Mahkeme Başkanı " Emcet bey mahkememizin başkan izinli olan mahkememizin başkanı ile ilgili söylediğiniz sözler biraz yoruma dayanıyor, varsayıma dayanıyor yani duruşmaya çıkmadan, okumadan zabıtlara duruşmaya çıkacağı şeklinde bir beyanda bulundunuz bu varsayıma dayanıyor yani yapacağı şeyleri önceden öngörüp bu şekilde yorum yapıyorsunuz yani okumadan çıkacağını nerden çıkartıyorsunuz “

Sanık Emcet Olcaytu “ şimdi göreceğiz ben iddia ediyorum heyet başkanı”

Mahkeme Başkanı " ayrıca her duruşmada ortalama 80 veya 100 sayfa duruşma saptı çıkıyor bunları hatasız olarak yazmak için arkadaşlar çalışıyorlar ve biraz zannediyorum 3 günle 1 hafta arasında bir duruşma zabıtları çıkıyor yani çokta büyük bir gecikmeye “

Sanık Emcet Olcaytu “40 gün geçti efendim nasıl 1 hafta“

Mahkeme Başkanı "o yapılan düzeltmeye ilişkin bir şey yani “

Sanık Emcet Olcaytu “efendim belgesi ortada 6 Ağustos 40 gün geçti ayrıca dediğim gibi ben iddia ediyorum heyet başkanı geldiği zaman bir önceki son duruşma eğer bizi 1,5 ay erteleyecekseniz tabi olabilir o ama yarın gelse neyi okuyacak heyet başkanı”

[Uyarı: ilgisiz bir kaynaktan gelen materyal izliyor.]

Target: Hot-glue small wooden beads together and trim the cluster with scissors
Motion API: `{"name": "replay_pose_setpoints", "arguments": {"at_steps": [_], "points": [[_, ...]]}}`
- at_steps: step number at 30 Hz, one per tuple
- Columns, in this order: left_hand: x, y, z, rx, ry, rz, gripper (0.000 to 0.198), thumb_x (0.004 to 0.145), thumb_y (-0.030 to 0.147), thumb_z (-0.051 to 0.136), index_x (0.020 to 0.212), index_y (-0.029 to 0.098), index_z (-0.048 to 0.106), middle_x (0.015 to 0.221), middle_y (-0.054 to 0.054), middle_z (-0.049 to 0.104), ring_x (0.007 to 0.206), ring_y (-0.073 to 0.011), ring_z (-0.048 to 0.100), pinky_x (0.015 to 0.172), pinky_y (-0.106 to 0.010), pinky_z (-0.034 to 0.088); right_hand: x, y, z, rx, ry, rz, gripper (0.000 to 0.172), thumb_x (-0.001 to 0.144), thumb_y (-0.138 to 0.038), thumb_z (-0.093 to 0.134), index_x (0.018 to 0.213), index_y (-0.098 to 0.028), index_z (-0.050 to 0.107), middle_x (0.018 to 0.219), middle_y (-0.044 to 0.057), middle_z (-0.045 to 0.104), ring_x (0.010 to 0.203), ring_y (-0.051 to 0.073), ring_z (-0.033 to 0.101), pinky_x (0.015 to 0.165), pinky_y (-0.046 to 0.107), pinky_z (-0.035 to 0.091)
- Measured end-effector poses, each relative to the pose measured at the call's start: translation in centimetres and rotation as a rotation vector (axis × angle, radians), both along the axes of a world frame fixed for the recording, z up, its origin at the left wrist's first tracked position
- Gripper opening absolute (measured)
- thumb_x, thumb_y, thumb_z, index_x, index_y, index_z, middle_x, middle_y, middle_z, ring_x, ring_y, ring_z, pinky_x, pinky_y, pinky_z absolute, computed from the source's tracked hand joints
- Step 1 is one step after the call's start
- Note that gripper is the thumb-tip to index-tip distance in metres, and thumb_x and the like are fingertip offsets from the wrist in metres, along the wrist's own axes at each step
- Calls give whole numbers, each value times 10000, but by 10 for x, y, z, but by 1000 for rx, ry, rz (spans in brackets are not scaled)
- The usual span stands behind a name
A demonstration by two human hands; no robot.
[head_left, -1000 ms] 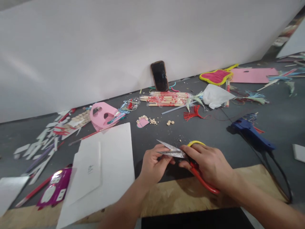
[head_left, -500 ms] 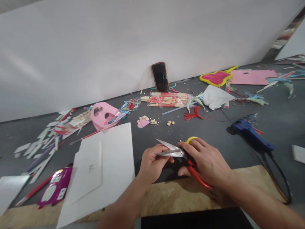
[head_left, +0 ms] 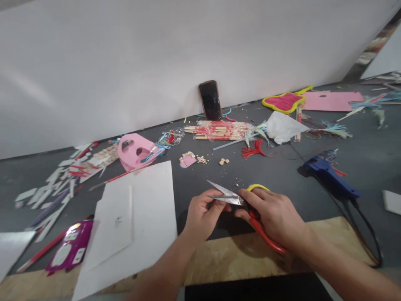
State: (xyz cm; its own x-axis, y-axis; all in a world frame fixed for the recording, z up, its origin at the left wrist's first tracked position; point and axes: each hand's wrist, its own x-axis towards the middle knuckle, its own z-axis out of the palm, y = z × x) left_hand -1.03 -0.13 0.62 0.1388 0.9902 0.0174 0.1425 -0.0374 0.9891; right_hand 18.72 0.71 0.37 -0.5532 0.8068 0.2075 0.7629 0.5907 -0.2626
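Observation:
My right hand [head_left: 275, 215] is wrapped round a pair of scissors [head_left: 230, 199] with one red and one yellow handle. The blades point left and stand slightly apart. My left hand [head_left: 203, 215] is closed at the blades, thumb and fingers pinched together; whatever small piece is between them is hidden. Just beyond the hands, tiny pale crumbs [head_left: 237, 184] lie on the dark tabletop. Farther back is a small pink heart-shaped piece [head_left: 188, 161] edged with pale beads or bits, beside a little heap of the same bits [head_left: 202, 159] and a few larger clumps [head_left: 224, 161].
White sheets [head_left: 153, 217] and a purple packet [head_left: 71, 246] lie left, near paper strips and a pink mask [head_left: 136, 151]. A phone [head_left: 210, 100] leans on the wall behind wrapped sticks [head_left: 219, 130]. A blue glue gun [head_left: 332, 177] with its cord is at right.
The scissors' handles have spread wider, and my right hand has shifted slightly right. My left hand stays at the blades, a little farther right.

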Motion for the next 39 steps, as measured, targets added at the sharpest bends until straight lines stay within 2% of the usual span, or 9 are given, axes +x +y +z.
{"name": "replay_pose_setpoints", "arguments": {"at_steps": [3, 5, 11, 19, 23, 26, 31, 35, 39], "points": [[0, 1, -7, 44, 52, 74, 167, 826, 311, 624, 811, 162, 698, 777, -50, 715, 722, -171, 654, 677, -248, 489, -1, 3, 0, -5, -8, -12, 480, 937, -555, 348, 1128, -180, 578, 879, 94, 672, 770, 233, 649, 595, 314, 465], [-1, 2, -9, 70, 96, 106, 158, 825, 295, 623, 791, 160, 698, 757, -50, 709, 727, -174, 652, 683, -248, 484, -2, 4, 1, -26, -13, -8, 518, 904, -605, 376, 1136, -186, 572, 909, 99, 664, 809, 247, 639, 616, 329, 477], [-5, -1, -2, 105, 73, 46, 159, 819, 225, 604, 724, 160, 714, 753, -55, 708, 711, -169, 655, 676, -243, 486, -3, 4, 6, -16, 19, 13, 662, 790, -683, 509, 1202, -166, 539, 995, 128, 633, 933, 295, 574, 732, 397, 494], [-6, 1, 3, 20, 13, -43, 155, 789, 159, 595, 678, 158, 703, 597, -25, 688, 620, -147, 643, 626, -222, 479, -2, 4, 3, -16, 81, 79, 503, 918, -556, 397, 1145, -146, 579, 890, 107, 650, 817, 245, 611, 673, 352, 499], [-3, 0, 1, -55, -74, -52, 153, 808, 216, 597, 719, 151, 703, 614, -26, 680, 566, -134, 632, 564, -212, 475, 0, 1, 2, -39, 42, 58, 432, 956, -488, 359, 1117, -162, 593, 835, 85, 656, 769, 228, 635, 622, 325, 486], [-1, 0, -1, -44, -65, -41, 213, 843, 275, 582, 715, 144, 692, 605, -34, 674, 576, -135, 628, 574, -214, 479, 2, -1, 1, -7, 19, 34, 409, 963, -472, 355, 1086, -170, 603, 819, 77, 668, 763, 227, 650, 603, 316, 477], [0, 0, -7, -34, -53, 9, 209, 839, 336, 613, 804, 147, 696, 700, -62, 721, 668, -175, 674, 639, -247, 511, 3, 1, -4, 66, 33, 18, 398, 952, -478, 380, 1119, -183, 590, 878, 86, 686, 762, 223, 664, 596, 310, 482], [-1, 1, -12, -26, -80, 32, 179, 831, 318, 628, 842, 155, 700, 764, -69, 736, 725, -195, 689, 693, -278, 528, 2, 5, -6, 102, 34, 11, 403, 941, -492, 396, 1120, -186, 589, 881, 84, 679, 727, 216, 656, 568, 309, 481], [-3, 1, -12, 9, -51, 51, 141, 829, 285, 626, 783, 171, 696, 729, -39, 727, 695, -168, 669, 658, -243, 505, -1, 5, -2, 100, 14, 7, 523, 854, -584, 504, 1166, -169, 575, 929, 110, 665, 850, 258, 634, 637, 339, 505]]}}
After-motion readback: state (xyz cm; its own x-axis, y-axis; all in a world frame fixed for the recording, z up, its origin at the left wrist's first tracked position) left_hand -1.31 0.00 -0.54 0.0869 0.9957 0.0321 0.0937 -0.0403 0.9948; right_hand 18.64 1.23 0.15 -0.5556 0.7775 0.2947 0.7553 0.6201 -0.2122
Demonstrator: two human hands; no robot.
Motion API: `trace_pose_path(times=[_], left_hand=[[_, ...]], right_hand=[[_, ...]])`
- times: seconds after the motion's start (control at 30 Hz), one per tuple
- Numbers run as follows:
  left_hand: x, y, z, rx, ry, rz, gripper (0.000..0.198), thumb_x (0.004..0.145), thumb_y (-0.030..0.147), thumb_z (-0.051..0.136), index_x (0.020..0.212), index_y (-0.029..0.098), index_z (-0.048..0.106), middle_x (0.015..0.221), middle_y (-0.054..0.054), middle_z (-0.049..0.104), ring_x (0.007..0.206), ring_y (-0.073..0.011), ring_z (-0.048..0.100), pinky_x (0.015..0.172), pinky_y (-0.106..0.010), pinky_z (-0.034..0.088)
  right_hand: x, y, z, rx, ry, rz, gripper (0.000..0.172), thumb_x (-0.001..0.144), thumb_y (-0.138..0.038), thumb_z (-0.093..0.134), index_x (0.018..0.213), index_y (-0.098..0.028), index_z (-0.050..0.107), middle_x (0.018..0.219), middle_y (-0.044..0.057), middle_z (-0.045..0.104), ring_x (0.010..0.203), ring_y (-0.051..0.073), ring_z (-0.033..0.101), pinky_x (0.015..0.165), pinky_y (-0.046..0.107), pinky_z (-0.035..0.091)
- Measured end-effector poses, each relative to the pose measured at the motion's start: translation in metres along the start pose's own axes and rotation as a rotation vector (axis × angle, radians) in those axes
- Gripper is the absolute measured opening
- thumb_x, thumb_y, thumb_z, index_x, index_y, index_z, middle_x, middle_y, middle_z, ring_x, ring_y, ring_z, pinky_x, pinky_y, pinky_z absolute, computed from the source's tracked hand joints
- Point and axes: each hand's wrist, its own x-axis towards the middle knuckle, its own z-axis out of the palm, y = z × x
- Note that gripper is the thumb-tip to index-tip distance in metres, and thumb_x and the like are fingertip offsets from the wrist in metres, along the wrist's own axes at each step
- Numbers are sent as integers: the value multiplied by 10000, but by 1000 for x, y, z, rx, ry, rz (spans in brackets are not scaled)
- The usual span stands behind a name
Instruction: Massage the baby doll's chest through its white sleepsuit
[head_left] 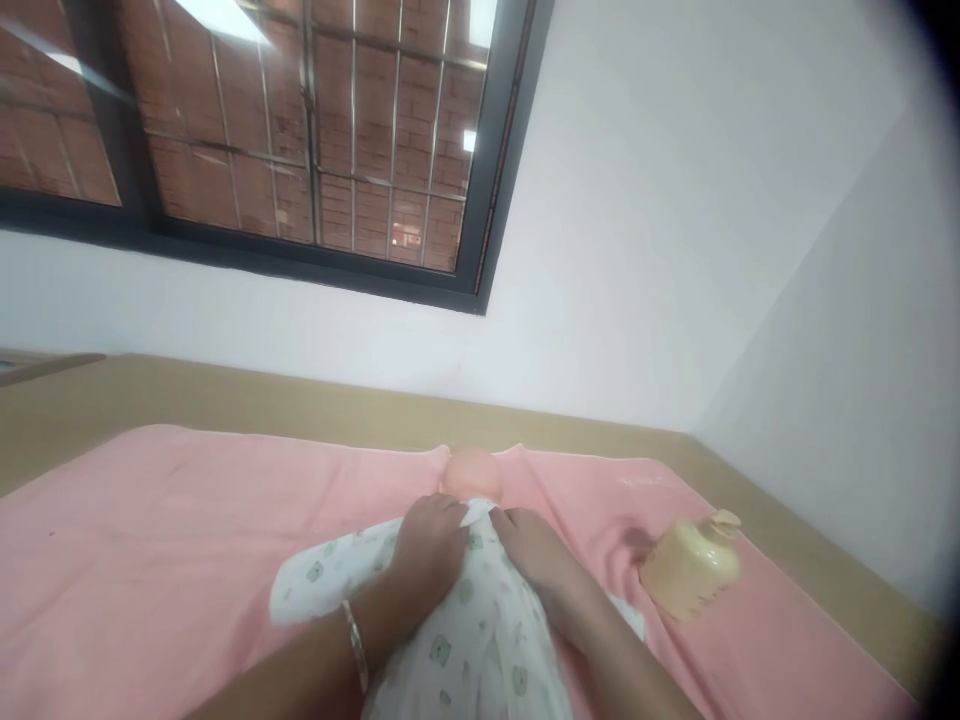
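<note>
A baby doll lies on a pink towel [150, 540], its bare head [472, 472] pointing toward the wall. It wears a white garment [480, 640] printed with small green bears. My left hand [431, 550], a bangle on its wrist, rests on the garment at the doll's left shoulder with fingers curled on the cloth. My right hand [536, 555] lies on the garment at the other shoulder, fingers bent and pressed into the fabric near the neck.
A cream-yellow bottle [694, 565] lies tipped on the towel to the right of the doll. The towel covers a tan surface [225, 395] against a white wall. A dark-framed window [300, 150] with bars is above left.
</note>
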Motion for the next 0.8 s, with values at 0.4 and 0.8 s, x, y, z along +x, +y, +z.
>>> trace_pose_path(times=[0.4, 0.8], left_hand=[[-1, 1, -1, 129, -46, 41, 295, 834, 149, 339, 778, 161, 628, 838, -112, 642, 800, -231, 565, 747, -368, 392], [4, -9, -10, -126, -214, -212, 520, 917, 469, 220, 759, 200, 636, 781, -63, 671, 723, -193, 597, 656, -308, 398]], right_hand=[[0, -1, 4, 30, 24, 5, 538, 946, -421, 196, 813, -146, 639, 855, 109, 664, 731, 176, 570, 613, 254, 324], [-3, -7, 16, -127, 161, 15, 439, 922, -423, 285, 910, -159, 636, 898, 109, 648, 772, 191, 564, 626, 263, 320]])
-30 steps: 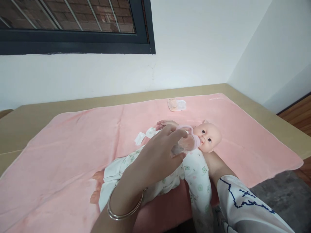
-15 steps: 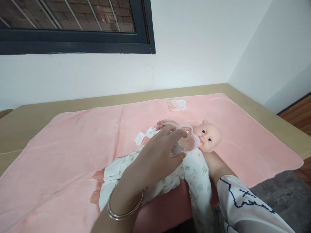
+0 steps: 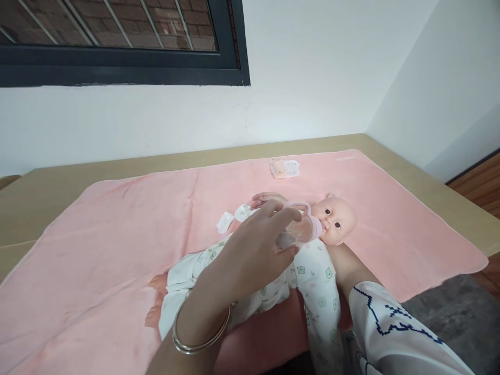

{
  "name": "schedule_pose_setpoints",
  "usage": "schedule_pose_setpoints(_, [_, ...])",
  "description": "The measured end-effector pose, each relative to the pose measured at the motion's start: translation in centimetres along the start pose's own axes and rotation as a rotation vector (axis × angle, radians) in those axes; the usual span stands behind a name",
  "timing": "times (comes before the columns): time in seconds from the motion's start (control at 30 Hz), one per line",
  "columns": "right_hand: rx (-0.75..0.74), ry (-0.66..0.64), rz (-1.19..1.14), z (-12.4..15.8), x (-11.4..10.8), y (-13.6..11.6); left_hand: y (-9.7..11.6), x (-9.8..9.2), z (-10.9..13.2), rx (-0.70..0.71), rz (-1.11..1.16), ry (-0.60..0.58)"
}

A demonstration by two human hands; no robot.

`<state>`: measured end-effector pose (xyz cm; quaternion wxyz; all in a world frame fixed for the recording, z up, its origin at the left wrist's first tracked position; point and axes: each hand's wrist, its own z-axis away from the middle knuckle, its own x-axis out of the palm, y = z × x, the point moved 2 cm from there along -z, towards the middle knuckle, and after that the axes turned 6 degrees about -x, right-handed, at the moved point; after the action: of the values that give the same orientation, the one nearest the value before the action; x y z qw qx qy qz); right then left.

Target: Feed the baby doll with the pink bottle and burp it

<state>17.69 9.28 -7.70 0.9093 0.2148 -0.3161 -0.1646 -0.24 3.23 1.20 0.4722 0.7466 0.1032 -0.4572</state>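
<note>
A baby doll [image 3: 336, 221] in a white printed romper lies on its back on a pink blanket [image 3: 117, 224], head to the right. My left hand [image 3: 250, 255], a metal bangle on its wrist, is closed round a clear baby bottle [image 3: 299, 232] with a pink collar. The bottle's teat is at the doll's mouth. My right hand [image 3: 344, 263], coming out of a white sleeve with a blue pattern, reaches under the doll's head and neck. Its fingers are hidden beneath the doll.
The blanket covers a tan table [image 3: 47, 187] against a white wall. A small packet [image 3: 284, 167] lies at the blanket's far edge. A crumpled white tissue or cloth [image 3: 234, 216] sits beside the doll's far arm. A dark-framed window [image 3: 117, 67] is above, and the table's right edge drops to the floor.
</note>
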Motion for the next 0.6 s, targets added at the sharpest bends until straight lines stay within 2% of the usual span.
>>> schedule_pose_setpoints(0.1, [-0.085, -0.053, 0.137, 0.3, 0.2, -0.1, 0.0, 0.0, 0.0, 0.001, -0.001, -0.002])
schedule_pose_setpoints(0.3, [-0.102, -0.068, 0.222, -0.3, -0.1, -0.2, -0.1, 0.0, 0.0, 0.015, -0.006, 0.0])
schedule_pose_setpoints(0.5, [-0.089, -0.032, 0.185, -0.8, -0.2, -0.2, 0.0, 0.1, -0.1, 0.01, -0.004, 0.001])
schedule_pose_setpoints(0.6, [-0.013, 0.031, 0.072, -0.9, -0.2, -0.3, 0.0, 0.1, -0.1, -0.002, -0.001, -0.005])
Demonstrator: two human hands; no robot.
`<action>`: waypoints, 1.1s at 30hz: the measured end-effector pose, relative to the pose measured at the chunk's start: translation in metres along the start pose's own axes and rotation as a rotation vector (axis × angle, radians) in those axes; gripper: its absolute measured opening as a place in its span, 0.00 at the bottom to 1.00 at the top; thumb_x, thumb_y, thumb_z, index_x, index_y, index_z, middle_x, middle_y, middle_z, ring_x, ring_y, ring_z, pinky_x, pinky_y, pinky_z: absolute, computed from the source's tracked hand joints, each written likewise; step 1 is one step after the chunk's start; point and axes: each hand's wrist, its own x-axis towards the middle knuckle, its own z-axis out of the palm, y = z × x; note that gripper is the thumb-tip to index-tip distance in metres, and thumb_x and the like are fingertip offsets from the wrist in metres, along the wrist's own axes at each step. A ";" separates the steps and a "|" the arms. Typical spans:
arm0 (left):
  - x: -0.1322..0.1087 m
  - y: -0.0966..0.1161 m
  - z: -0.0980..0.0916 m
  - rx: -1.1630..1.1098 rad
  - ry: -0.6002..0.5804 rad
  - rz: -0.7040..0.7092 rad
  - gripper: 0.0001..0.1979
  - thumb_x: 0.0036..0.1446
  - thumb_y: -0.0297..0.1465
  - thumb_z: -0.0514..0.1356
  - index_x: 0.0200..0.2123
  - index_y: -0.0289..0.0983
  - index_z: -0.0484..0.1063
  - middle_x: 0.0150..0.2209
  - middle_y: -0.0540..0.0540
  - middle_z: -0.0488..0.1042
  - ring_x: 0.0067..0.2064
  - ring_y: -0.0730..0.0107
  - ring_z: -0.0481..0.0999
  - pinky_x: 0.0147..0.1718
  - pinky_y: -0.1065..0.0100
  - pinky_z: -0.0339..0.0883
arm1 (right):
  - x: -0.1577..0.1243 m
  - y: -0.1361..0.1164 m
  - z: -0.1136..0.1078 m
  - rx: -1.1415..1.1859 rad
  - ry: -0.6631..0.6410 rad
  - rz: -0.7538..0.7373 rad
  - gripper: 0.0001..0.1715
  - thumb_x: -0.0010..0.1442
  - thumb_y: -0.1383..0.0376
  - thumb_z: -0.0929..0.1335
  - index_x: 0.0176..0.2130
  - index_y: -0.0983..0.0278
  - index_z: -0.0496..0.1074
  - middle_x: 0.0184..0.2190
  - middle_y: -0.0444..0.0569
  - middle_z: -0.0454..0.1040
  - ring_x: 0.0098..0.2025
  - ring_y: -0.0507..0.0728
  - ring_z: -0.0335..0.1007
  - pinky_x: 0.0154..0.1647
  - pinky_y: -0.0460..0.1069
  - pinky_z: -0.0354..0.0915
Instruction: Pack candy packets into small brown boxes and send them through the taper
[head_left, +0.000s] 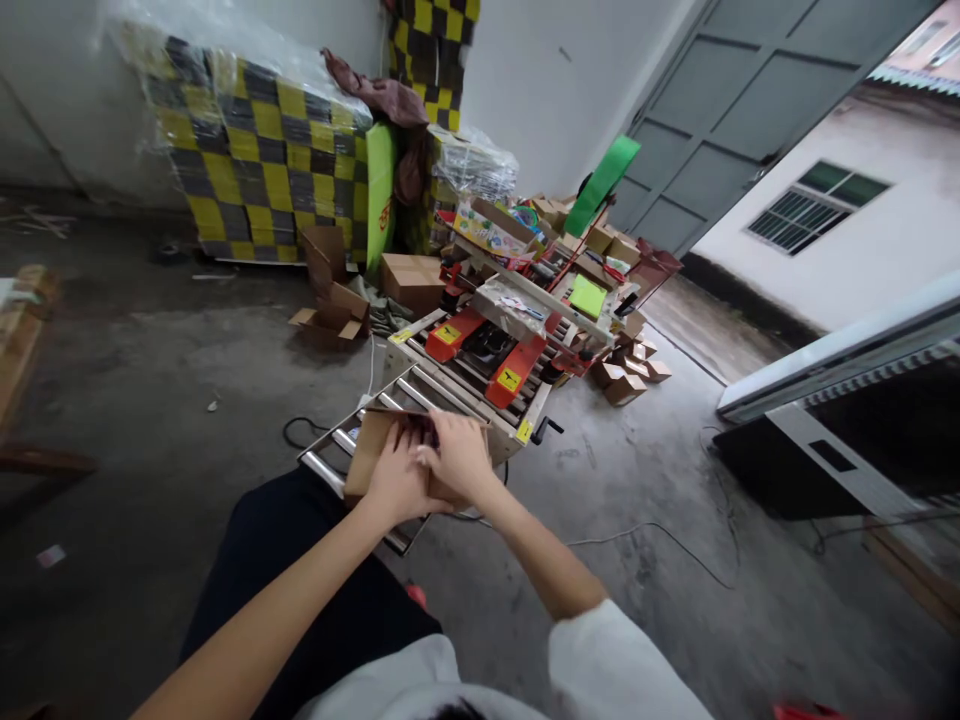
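A small open cardboard box (364, 452) rests on the metal rollers of a short conveyor (420, 389) in front of me. Both hands are over its opening. My left hand (403, 474) reaches down into the box with fingers stretched out and slightly apart, touching dark contents that are mostly hidden. Close beside it, my right hand (463, 455) lies over the box's right side, fingers extended and thumb towards the left hand. The fingertips of both hands are partly hidden, and I cannot make out what the dark contents are.
Beyond the rollers stands a carton-sealing machine (487, 345) with red guides, a crank (547, 430) and a green tape roll (602, 187). Cartons (411, 282) and an open box (330, 318) lie on the floor. A cable (652, 527) trails right. Checkered stacks (262, 160) line the wall.
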 end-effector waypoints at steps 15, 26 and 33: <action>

Sanık Ahmet Tuncay Özkan söz istedi verildi; Sayın başkan, sayı üyeler, kıymetli hazurun değerli katılımcılar hepinizi saygıyla selamlayarak başlamak istiyorum dün çok ilginç bir şey yaşadım sayın beni tutuklamaya sevk eden sayın savcılarımızdan Nihat Taşkın beyden izin istedim duruşma bittikten sonra 1 dakika görüşebilir miyim diye kendisinin izniyle yaklaştım ve aramızda bir diyalog geçti çünkü dünkü iddianamenin okunan bölümlerinde benim 16 Aralık 2003 tarihinde yaptığımı iddia ettiğim ve ilk duyduğum günden itibaren daha tutuklanmadan 6 ay önce aksiyon ve malum medyaya dağıtılarak servis edilen bu metnin oluşturulduğunu iddia ettiğim bu metinle ilgili olarak burada yaklaşık 50-60 sayfa iddianamede bölümler okundu bende bunları oturduğum yerden itirazlarımı yaptım o sırada hatta hızımı alamadım size de bu konuda bir dilekçe gönderdim merak ettiğim şey şuydu yaklaştım sayın savcıma dedim ki sayın savcım neden bunun ses ve görüntü kayıtlarını iddianamenin eklerine koymadınız. Sayın savcım dedi ki Mustafa’nın ki orada duruyor ya, bende dedim ki efendim Mustafa’nınkinden bana ne benimkiler nerde? Çünkü ben bunun yok olduğunu iddia ediyorum ve bu iddiamla ilgili olarak teknik inceleme yaptırmak istiyorum çünkü ben televizyon teknolojisini, ses teknolojisini biliyorum

(15)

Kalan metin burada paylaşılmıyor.